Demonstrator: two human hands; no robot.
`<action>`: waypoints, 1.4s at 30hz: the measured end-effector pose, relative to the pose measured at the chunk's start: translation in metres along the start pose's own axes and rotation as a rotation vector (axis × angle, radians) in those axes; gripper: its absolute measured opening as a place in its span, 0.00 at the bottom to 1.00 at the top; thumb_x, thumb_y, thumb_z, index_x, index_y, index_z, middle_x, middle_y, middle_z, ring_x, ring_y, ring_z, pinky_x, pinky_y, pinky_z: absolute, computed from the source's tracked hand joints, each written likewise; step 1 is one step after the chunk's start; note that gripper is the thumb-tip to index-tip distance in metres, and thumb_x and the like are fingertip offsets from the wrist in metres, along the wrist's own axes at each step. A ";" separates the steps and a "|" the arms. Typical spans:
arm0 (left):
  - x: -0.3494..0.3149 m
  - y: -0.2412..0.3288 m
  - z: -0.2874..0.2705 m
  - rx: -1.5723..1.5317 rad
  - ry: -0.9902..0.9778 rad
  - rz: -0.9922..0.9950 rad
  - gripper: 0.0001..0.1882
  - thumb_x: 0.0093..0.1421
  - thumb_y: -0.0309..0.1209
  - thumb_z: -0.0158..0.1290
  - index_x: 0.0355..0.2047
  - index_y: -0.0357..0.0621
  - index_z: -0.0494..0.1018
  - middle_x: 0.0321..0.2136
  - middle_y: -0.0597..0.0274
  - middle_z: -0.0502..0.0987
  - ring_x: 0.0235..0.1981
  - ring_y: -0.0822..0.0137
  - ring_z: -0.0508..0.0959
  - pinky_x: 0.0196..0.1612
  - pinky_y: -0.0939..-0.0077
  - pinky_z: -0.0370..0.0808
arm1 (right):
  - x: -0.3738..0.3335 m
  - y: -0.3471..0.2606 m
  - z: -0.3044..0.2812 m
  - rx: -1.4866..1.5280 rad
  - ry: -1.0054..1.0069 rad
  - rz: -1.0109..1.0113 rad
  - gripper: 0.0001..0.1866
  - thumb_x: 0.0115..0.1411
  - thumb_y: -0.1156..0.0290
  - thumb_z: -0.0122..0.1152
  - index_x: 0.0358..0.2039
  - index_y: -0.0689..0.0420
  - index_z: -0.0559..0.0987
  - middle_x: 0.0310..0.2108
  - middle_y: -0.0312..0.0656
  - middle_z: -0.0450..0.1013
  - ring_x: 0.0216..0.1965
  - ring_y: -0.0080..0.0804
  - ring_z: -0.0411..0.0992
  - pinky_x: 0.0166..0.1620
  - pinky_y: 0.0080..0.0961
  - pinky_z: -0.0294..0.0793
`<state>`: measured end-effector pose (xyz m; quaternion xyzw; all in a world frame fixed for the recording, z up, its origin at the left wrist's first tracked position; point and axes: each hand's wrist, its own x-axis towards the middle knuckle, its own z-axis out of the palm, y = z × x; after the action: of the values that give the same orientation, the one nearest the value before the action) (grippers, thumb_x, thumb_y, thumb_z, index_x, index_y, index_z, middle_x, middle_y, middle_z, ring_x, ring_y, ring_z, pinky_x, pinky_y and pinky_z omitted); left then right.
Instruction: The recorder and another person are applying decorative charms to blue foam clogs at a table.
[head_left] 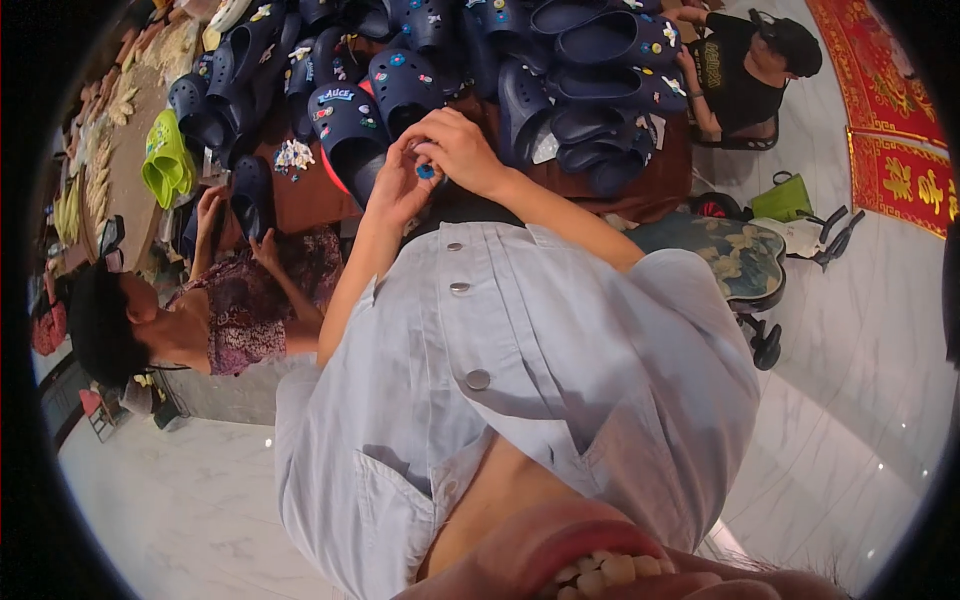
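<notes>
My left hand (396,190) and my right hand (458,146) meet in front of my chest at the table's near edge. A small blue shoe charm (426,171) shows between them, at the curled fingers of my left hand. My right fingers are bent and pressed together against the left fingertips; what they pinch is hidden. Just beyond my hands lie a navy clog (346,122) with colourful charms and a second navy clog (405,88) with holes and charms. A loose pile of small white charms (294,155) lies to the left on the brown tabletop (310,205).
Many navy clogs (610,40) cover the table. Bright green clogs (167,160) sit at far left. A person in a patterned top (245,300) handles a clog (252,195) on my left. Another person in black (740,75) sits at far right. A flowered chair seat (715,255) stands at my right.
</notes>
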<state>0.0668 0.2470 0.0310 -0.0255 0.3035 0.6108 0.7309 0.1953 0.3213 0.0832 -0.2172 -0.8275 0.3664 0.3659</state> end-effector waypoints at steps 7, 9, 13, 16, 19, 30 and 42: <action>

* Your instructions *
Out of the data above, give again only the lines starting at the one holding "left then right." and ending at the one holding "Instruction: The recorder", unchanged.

* Written reply *
`<state>`: measured end-effector pose (xyz m; quaternion xyzw; all in a world frame fixed for the recording, z up, its origin at the left wrist's first tracked position; point and axes: each hand's wrist, its own x-axis towards the middle knuckle, its own z-axis out of the palm, y = z × x; after the action: of the values that give the same orientation, the one nearest the value before the action) (grippers, thumb_x, thumb_y, thumb_z, index_x, index_y, index_z, middle_x, middle_y, middle_z, ring_x, ring_y, ring_z, pinky_x, pinky_y and pinky_z omitted); left then right.
Instruction: The recorder and another person are applying decorative charms to blue foam clogs at a table.

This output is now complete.